= Exercise =
The word "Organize" marks the lines to report; pull each of them from the listing.
_ _ _ _ _ _ _
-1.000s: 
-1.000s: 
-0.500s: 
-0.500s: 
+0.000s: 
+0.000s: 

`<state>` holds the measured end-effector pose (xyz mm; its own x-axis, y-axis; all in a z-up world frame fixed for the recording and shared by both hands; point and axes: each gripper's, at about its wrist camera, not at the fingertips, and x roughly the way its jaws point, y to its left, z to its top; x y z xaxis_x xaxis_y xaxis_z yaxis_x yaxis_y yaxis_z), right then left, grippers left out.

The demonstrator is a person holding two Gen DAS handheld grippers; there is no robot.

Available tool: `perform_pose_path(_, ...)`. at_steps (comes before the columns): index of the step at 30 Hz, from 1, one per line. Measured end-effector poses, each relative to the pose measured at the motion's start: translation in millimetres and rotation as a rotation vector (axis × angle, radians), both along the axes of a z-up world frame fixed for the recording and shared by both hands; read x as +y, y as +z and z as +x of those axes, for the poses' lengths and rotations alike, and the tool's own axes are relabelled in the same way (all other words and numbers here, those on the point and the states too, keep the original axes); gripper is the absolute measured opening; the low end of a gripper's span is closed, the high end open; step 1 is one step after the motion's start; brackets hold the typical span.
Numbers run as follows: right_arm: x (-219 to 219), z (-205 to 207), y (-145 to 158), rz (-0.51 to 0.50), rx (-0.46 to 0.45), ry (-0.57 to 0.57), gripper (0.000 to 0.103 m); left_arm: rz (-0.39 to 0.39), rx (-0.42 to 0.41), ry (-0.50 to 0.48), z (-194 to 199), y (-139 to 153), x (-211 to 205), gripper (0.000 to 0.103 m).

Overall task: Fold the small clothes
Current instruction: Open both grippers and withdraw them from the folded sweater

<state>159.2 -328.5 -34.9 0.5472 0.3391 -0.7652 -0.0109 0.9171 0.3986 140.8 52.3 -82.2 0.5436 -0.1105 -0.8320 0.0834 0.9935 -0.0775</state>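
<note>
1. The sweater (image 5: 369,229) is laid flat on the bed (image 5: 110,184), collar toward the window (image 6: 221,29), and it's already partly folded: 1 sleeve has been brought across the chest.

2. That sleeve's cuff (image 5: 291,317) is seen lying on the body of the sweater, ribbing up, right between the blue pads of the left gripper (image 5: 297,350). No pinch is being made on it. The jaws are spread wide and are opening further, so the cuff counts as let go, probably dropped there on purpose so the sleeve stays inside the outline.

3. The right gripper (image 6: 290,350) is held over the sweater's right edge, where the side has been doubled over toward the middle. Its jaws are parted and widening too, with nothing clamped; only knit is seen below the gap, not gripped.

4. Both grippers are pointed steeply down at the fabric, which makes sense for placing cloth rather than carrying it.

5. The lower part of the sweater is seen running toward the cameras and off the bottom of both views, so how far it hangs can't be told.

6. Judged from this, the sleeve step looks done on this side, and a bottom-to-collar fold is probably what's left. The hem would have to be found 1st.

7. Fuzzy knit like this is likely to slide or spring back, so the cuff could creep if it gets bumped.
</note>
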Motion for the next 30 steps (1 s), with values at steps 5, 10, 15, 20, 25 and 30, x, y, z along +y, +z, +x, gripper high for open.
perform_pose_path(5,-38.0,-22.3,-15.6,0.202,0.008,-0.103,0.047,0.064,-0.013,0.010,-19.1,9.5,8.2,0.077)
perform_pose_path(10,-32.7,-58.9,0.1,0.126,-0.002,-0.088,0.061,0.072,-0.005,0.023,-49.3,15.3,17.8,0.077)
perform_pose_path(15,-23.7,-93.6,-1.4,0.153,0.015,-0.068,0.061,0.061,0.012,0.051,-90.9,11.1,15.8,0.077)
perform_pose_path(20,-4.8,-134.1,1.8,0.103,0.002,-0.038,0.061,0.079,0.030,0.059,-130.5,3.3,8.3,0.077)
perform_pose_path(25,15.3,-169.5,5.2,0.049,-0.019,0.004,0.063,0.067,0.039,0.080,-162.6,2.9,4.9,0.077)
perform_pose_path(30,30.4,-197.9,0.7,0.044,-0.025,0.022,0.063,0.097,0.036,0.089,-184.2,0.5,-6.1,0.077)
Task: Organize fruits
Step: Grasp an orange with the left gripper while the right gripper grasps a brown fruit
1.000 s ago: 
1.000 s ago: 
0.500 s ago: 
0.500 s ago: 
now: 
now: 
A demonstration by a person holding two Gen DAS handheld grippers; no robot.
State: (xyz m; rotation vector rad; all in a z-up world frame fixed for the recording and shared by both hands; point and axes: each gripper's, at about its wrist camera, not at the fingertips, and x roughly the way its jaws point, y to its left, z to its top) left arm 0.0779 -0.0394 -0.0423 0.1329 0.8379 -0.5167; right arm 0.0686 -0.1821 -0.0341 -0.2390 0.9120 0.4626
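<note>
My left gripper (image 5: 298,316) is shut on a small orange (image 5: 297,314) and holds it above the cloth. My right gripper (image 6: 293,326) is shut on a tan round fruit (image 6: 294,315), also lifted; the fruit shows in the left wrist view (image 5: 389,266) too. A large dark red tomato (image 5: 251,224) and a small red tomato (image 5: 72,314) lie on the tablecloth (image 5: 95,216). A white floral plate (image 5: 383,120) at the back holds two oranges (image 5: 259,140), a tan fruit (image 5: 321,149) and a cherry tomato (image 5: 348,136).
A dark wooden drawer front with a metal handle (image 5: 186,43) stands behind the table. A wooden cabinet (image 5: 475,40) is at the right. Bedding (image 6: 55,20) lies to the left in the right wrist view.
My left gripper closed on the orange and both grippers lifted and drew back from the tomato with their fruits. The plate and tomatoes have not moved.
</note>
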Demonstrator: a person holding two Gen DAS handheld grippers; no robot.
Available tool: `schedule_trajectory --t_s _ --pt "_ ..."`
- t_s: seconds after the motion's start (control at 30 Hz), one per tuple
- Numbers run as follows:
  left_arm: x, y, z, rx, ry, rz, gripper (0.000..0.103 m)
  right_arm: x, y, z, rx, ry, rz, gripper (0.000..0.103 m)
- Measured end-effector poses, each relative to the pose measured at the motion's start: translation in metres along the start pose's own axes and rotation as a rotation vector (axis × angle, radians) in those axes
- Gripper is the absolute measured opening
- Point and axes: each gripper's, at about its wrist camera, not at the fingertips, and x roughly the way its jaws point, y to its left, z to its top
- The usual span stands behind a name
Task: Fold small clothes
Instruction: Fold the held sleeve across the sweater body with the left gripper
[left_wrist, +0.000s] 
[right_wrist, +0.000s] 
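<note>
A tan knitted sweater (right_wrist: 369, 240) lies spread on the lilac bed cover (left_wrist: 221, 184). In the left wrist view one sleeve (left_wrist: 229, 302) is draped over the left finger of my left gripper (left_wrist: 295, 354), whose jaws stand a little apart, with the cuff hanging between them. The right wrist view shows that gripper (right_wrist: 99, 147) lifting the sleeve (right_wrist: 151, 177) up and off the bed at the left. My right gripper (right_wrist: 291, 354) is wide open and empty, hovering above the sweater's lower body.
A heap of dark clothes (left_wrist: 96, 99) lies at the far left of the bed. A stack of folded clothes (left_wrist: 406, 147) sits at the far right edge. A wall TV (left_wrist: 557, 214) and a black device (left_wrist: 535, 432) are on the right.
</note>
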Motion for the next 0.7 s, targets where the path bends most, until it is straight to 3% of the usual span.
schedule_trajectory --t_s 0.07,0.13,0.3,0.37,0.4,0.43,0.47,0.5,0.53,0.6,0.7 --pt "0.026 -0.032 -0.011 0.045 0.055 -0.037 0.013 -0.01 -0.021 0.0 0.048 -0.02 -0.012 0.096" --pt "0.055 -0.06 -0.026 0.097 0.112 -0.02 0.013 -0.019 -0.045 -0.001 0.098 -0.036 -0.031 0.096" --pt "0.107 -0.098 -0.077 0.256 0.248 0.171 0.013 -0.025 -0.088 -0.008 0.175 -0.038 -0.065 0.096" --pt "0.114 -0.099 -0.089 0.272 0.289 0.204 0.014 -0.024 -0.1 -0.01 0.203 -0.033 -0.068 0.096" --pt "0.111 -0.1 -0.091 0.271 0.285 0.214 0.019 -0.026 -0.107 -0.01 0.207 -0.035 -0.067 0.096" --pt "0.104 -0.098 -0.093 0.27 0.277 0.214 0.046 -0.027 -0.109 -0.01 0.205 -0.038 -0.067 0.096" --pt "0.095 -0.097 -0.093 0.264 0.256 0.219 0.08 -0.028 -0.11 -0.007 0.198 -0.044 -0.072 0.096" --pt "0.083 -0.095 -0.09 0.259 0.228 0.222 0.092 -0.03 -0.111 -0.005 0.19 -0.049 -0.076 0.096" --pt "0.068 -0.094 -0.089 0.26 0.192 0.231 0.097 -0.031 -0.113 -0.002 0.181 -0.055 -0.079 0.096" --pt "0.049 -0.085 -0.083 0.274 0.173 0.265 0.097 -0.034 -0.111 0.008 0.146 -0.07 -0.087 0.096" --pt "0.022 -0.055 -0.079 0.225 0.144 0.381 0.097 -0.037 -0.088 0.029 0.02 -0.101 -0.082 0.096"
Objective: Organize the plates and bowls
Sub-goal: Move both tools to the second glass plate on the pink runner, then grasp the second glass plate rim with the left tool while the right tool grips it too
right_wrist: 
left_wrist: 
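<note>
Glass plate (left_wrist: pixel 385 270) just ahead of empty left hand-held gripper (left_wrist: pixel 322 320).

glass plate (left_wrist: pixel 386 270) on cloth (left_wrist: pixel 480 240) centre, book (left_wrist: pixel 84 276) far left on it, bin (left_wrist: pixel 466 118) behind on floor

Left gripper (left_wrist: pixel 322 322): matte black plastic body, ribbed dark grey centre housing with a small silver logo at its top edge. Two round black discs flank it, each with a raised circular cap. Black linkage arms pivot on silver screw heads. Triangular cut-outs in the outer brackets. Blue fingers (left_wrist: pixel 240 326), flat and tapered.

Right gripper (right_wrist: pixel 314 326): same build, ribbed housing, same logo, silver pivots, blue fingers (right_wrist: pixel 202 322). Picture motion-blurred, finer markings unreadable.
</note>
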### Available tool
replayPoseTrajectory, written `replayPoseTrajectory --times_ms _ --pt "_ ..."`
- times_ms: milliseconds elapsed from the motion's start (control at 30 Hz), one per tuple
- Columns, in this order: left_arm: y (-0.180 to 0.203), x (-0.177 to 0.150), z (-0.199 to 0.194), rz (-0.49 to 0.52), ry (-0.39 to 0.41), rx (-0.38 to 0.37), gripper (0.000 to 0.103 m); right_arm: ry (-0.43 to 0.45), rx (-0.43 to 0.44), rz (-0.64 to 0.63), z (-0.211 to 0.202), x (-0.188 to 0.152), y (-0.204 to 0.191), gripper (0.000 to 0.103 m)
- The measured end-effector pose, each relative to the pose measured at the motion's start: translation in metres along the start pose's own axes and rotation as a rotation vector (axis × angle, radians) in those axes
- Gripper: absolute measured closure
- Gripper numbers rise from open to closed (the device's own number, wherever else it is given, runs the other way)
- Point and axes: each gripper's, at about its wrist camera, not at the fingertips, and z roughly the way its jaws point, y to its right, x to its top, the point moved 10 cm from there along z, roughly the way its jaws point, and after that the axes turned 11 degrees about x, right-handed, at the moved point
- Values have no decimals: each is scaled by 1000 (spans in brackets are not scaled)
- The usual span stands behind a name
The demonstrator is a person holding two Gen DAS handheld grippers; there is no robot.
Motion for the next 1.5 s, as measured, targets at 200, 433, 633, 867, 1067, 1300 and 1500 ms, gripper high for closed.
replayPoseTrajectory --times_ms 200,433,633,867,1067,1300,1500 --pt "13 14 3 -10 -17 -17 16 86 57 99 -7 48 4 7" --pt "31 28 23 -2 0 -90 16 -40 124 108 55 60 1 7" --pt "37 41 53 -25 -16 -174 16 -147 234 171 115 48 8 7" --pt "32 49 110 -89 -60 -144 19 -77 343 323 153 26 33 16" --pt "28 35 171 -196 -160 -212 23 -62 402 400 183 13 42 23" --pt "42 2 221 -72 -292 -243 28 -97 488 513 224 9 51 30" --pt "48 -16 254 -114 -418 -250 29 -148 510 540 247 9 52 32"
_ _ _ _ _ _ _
= Reply =
Task: Organize fruits
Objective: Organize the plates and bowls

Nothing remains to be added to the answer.